= What the task requires =
From the line holding "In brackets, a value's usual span" through the line holding "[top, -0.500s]" below, write out every line exactly; include both of those lines and drop the pictures.

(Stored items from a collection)
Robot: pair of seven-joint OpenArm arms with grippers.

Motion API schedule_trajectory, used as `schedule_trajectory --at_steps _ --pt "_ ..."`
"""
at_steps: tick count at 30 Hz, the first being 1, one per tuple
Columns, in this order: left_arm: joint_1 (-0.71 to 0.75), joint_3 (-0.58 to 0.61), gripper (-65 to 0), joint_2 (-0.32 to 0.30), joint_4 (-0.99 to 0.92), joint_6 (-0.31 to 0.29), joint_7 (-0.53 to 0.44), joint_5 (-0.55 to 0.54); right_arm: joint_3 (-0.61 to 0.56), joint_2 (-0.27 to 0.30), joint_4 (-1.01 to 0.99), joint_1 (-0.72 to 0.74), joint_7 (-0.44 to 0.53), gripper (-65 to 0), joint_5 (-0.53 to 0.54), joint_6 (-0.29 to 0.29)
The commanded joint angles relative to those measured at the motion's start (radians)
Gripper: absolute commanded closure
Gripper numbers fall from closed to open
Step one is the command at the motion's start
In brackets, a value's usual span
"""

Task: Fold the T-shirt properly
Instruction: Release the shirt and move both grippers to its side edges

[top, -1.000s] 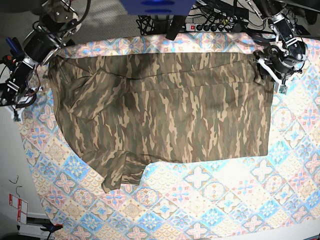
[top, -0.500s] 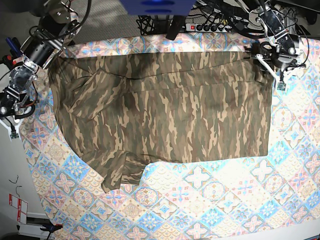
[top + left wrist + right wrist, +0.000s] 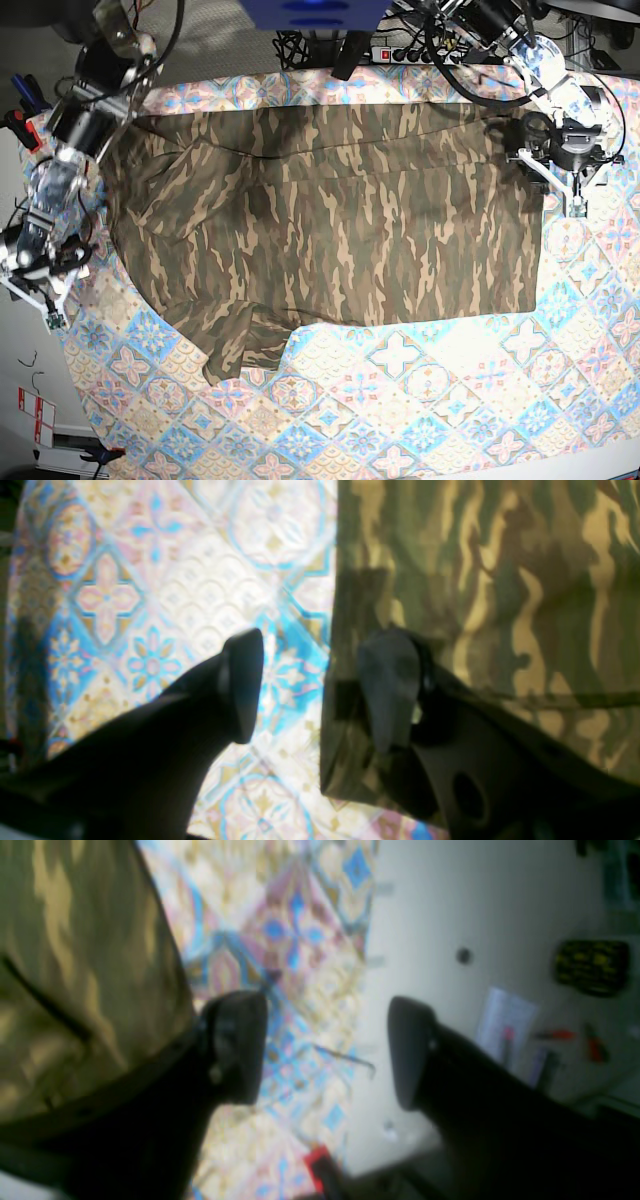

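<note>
My left gripper (image 3: 320,690), fingers apart, straddles the T-shirt (image 3: 330,225)'s side edge, while my right gripper (image 3: 325,1050), also spread, hangs just off its opposite end.

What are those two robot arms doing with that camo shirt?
They are getting ready to fold the T-shirt, which lies spread flat on the patterned tablecloth. The left gripper is open over the shirt's edge, one of its fingers above the cloth and one above the tablecloth. The right gripper is open too, just past the other end. Neither is holding anything.
</note>
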Motion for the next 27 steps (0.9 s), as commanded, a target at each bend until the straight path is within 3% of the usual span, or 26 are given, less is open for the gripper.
schedule_trajectory --at_steps 1,10,16,20,24,27 --pt "-0.015 0.001 -33.7 -0.004 0.013 0.005 -0.014 -0.008 -0.003 0.015 -0.034 0.062 0.015 -38.2 0.007 -0.005" --pt "-0.020 0.001 -33.7 -0.004 0.013 0.005 -0.014 -0.008 -0.045 0.021 -0.514 0.274 0.262 -38.2 0.005 -0.005" --pt "-0.026 0.001 -33.7 -0.012 0.002 0.005 -0.014 -0.010 -0.051 0.052 -0.847 0.343 0.523 -38.2 0.005 -0.005" --pt "-0.052 0.000 -33.7 -0.067 -0.047 0.005 -0.014 -0.008 -0.049 0.082 -1.085 0.388 0.713 -38.2 0.005 -0.005" --pt "-0.057 0.000 -33.7 -0.121 -0.113 0.005 -0.014 -0.010 -0.049 0.125 -1.183 0.392 0.842 -38.2 0.007 -0.135" --pt "-0.083 0.001 -33.7 -0.136 -0.151 0.005 -0.015 -0.011 -0.052 0.138 -1.217 0.392 0.861 -38.2 0.007 -0.146"
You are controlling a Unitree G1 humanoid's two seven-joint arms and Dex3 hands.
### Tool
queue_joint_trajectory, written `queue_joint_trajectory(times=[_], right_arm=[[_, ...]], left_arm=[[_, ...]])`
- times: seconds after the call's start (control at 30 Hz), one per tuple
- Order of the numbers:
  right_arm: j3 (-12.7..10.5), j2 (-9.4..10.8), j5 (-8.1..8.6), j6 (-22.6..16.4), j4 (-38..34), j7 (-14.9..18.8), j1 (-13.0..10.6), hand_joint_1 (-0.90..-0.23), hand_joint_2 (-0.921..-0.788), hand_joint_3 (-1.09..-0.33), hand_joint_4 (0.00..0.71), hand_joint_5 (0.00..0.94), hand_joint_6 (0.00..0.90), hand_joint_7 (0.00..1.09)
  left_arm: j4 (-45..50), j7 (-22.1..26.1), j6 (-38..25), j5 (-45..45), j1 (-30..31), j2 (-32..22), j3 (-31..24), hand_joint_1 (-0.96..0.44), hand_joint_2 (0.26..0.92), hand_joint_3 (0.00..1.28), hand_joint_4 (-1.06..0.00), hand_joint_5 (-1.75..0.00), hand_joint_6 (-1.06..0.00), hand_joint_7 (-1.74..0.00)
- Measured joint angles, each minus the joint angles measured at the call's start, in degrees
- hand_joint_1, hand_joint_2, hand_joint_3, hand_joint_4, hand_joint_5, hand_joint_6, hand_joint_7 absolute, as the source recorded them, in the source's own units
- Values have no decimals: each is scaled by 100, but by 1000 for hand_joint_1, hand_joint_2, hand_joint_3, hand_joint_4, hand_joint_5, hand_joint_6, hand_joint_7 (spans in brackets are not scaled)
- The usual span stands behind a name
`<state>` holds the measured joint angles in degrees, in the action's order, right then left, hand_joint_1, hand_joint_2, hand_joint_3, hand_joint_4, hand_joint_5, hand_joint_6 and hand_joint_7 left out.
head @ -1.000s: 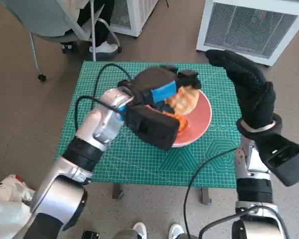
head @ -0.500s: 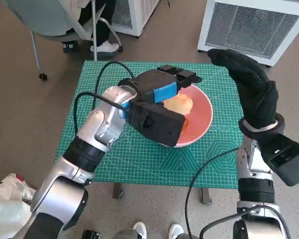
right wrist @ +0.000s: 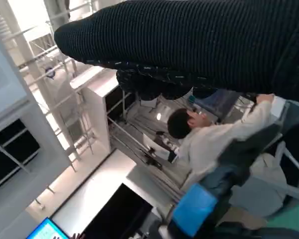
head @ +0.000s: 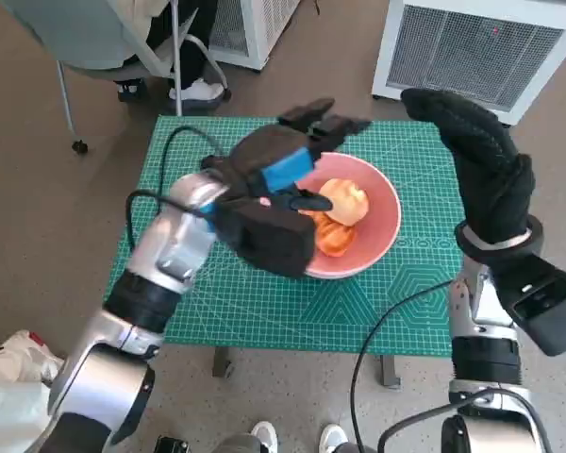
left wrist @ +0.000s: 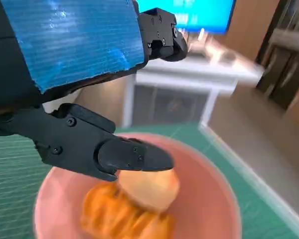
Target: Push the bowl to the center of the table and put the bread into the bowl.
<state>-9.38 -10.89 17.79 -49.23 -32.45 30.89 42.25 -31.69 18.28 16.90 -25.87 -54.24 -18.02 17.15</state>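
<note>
A pink bowl (head: pixel 379 229) sits near the middle of the green mat (head: pixel 264 311), a little to the right. In it lie a pale round bread roll (head: pixel 345 200) and an orange-brown piece of bread (head: pixel 328 236); the left wrist view shows the roll (left wrist: pixel 150 187) on top of the orange bread (left wrist: pixel 109 216) inside the bowl (left wrist: pixel 209 199). My left hand (head: pixel 281 170) hovers over the bowl's left side, fingers spread and holding nothing. My right hand (head: pixel 481 165) is raised upright past the table's right edge, fingers together and extended, empty.
A white grilled unit (head: pixel 481 42) stands beyond the table's far right corner. A chair and a person's shoe (head: pixel 196 90) are at the far left. A black cable (head: pixel 396 321) hangs over the table's front edge. A seated person (right wrist: pixel 209 134) shows in the right wrist view.
My left hand has lifted and drawn back to the left off the bowl, uncovering the roll and the orange bread lying in it. The right hand stays raised.
</note>
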Motion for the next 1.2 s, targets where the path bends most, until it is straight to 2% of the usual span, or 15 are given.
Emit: queue_joint_trajectory(times=[0.23,0.47,0.57,0.7,0.77,0.97,1.2], right_arm=[[-14,10,-34,15,60,-204,115,-619,-921,-755,300,56,-1,713],[5,48,-283,237,302,-702,248,-610,-921,-768,300,53,-1,707],[80,118,-490,364,384,-921,357,-615,-921,-774,299,52,-1,701],[144,173,-638,452,488,-1042,445,-624,-921,-772,299,50,-1,710],[172,195,-652,505,553,-1056,453,-626,-921,-764,299,49,-1,725],[269,235,-675,672,746,-1121,454,-641,-921,-750,300,45,-1,747],[335,303,-735,826,764,-1240,472,-669,-921,-732,304,44,3,751]], left_arm=[[160,-153,465,1211,379,115,-828,-716,921,560,-120,-36,-68,-424],[741,-758,1144,2172,988,595,-1539,-655,921,601,-179,-44,-109,-402],[1093,-1182,1409,2184,1242,804,-1689,-653,921,614,-192,-45,-112,-402],[1390,-1619,1483,1894,1461,832,-1807,-669,921,624,-191,-33,-120,-369],[1452,-1759,1553,1823,1559,807,-1875,-677,921,624,-186,-20,-140,-315],[1322,-1689,1821,2084,1702,656,-2063,-665,921,604,-156,-4,-193,-139],[1280,-1395,1951,2504,1708,589,-2154,-668,921,568,-141,-1,-206,-80]])
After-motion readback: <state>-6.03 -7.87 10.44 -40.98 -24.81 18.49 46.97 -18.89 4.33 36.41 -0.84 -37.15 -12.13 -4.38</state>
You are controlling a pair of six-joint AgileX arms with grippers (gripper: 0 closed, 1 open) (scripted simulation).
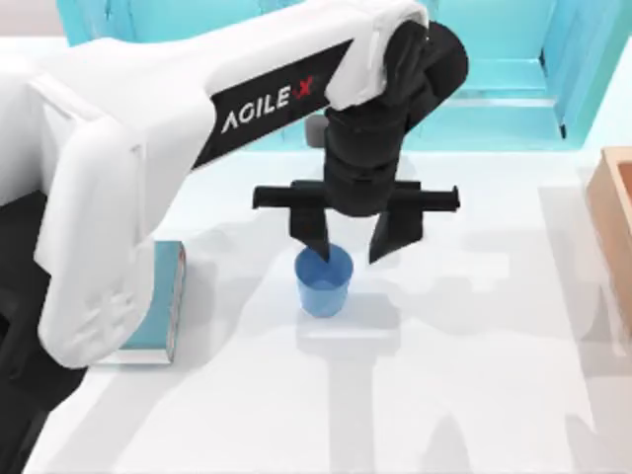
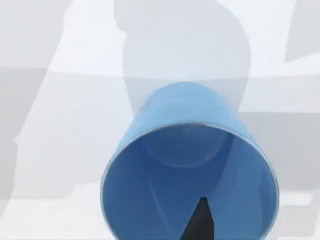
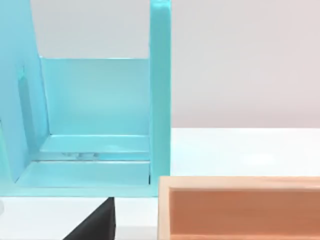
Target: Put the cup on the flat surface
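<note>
left gripper [image 1: 353, 239] spread wide, one finger inside the rim, the other outside, clamping nothing | small blue handleless cup [image 1: 324, 281] upright on the broad white tabletop [image 1: 415, 395], directly beneath it, axis vertical | lift looks unobstructed | teal book-like slab [image 1: 158, 301] left | tan wooden box [image 1: 614, 212] right | turquoise shelf unit [image 1: 494, 59] beyond

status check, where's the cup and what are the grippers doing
Left gripper open over the cup, one finger inside the rim. Cup upright on the white tabletop. Right arm parked. Nothing in the way.
</note>
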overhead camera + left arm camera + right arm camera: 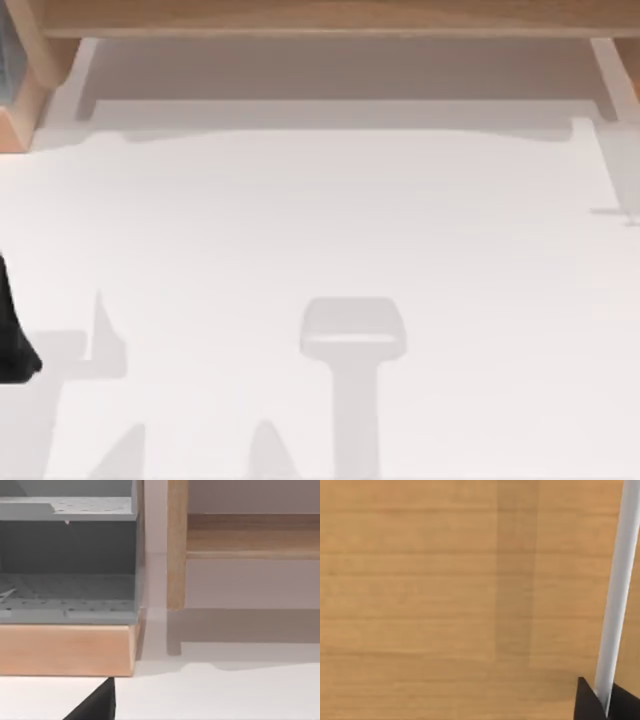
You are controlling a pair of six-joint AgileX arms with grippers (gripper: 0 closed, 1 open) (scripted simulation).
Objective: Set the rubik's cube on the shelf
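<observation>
The rubik's cube is out of view. The shelf (320,15) is a long light-brown board across the back of the table, resting on white supports (612,80). My left arm (14,340) sits at the table's left edge. A dark fingertip (95,705) of its gripper shows in the left wrist view, facing the shelf's wooden upright (176,545) and board (250,535). In the right wrist view, light-brown wood (420,590) lies close under my right gripper, with a white bar (617,580) beside a dark fingertip (587,705).
A grey open-fronted unit (65,580) on a wooden base (65,650) stands at the back left corner (15,90), beside the shelf's left end. The white tabletop (320,230) carries only grey shadows of the arms.
</observation>
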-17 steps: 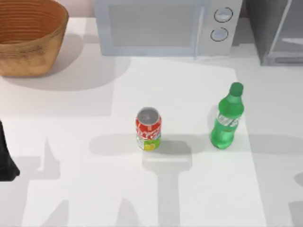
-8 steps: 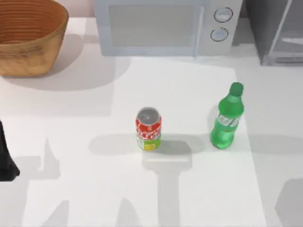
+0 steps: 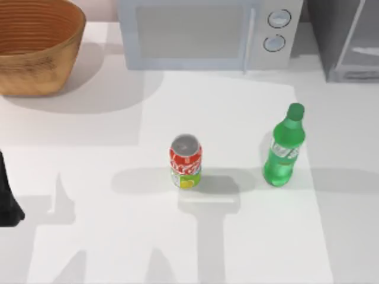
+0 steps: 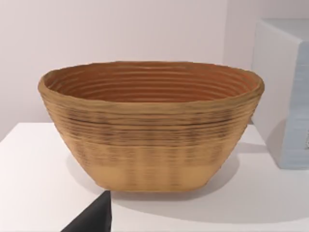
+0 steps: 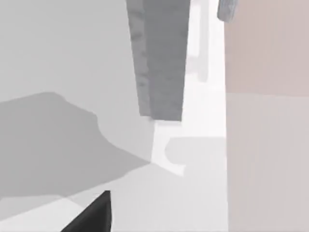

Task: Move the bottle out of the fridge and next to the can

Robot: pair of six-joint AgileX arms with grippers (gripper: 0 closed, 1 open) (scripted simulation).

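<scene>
Left edge of the top view: left arm [image 3: 9, 201] parked, dark bit just inside frame; can't tell its claw's state. Wicker basket [image 3: 37, 44] upper left on the table [image 3: 89, 236], also in the left wrist view [image 4: 149, 125].

Top centre: light-grey microwave [image 3: 201, 32], two round dials.

Centre: the can [image 3: 186, 161] upright, red, white lettering, green-yellow lower band, silver top.

Right of centre: the bottle [image 3: 284, 148] upright on the table, out of the fridge [image 3: 349, 41], which sits in the upper right corner. Green translucent plastic, green cap, pale label band, taller than the can. Near the can with a clear gap between, not touching.

Right claw: can't tell its state. Right wrist view has a dark corner low in frame, plus a grey upright panel, probably the fridge.

Judgement: placement looks done, nothing gripping the bottle. Next calls for nothing beyond parking the right arm, unless a tighter gap is wanted.
</scene>
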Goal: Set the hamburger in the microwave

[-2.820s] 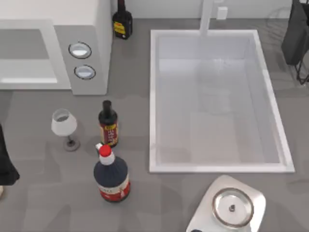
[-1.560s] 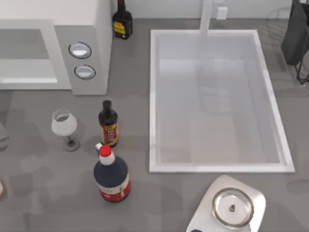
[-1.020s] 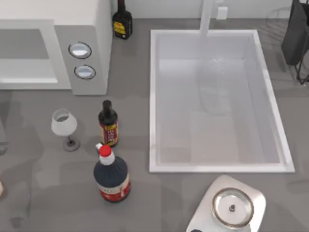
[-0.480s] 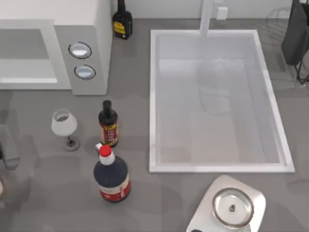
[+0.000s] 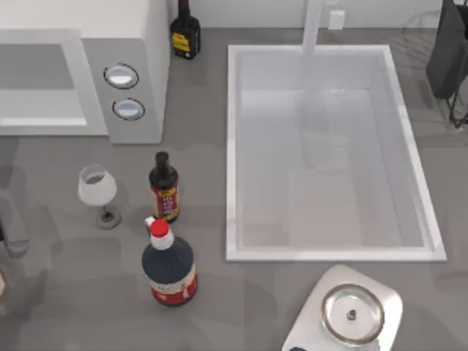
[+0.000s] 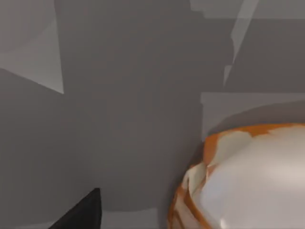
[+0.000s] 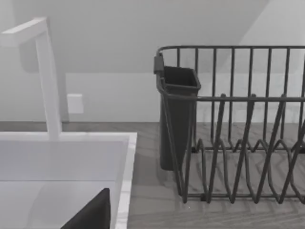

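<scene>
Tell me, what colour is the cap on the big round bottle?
Red; the big bottle's cap shows best in the top view.

A grey worktop (image 5: 205,307) carries the items. The microwave (image 5: 80,73) is set at its far left corner, with a dark bottle (image 5: 185,33) beside it against the far edge. A white sink (image 5: 232,146) is sunk right of centre. A wine glass (image 5: 97,191), a slim sauce bottle (image 5: 164,189) and a red-capped bottle (image 5: 168,265) stand left of centre. A scale (image 5: 351,314) lies at the near edge, and a dish rack (image 7: 238,124) stands at the far right corner.
</scene>
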Robot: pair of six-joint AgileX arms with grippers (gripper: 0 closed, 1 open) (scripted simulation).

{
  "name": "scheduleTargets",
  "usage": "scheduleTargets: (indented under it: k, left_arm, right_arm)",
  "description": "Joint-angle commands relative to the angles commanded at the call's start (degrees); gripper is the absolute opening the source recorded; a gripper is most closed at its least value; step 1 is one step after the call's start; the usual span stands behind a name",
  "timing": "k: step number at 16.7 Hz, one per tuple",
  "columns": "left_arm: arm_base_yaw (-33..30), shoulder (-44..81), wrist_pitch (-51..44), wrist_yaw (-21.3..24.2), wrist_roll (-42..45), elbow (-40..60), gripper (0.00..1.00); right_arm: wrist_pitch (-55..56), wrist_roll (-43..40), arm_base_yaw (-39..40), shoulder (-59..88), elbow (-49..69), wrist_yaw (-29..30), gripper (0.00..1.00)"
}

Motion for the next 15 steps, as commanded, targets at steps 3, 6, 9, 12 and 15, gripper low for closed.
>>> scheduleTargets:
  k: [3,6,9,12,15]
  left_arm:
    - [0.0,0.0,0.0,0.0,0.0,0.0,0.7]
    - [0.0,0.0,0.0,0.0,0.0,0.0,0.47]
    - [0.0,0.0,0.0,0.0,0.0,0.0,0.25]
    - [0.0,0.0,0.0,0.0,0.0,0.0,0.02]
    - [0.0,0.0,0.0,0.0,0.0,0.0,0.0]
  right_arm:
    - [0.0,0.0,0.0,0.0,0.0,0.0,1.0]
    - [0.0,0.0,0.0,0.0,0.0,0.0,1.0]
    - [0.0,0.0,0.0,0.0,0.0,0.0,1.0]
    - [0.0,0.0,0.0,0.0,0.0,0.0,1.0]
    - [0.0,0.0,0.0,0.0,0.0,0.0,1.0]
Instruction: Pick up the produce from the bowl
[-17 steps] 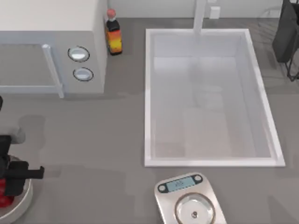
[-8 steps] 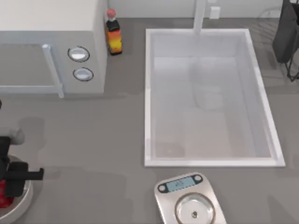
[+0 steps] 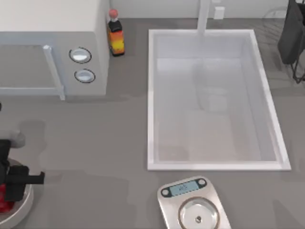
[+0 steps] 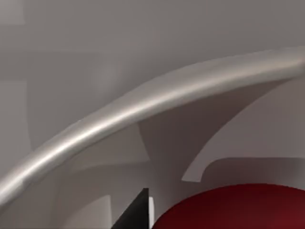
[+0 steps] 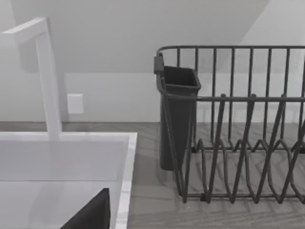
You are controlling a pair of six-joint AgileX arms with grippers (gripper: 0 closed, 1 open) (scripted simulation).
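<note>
At the table's left edge the bowl (image 3: 23, 206) is cut off by the frame, and the left gripper (image 3: 10, 183) covers most of the produce (image 3: 5, 204) inside it, leaving a red sliver. From the left wrist, the produce (image 4: 238, 207) sits under the rim (image 4: 143, 107), just beside one dark fingertip (image 4: 136, 214); I cannot tell the finger spacing. The right arm (image 3: 291, 33) is parked by the dish rack (image 5: 238, 124).
</note>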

= Response below =
In brackets, a value's usual span
"""

Task: Fold the T-shirt properly
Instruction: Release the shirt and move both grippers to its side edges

[top, -1.000s] 
[top, -0.500s] 

No more output is given for this exercise.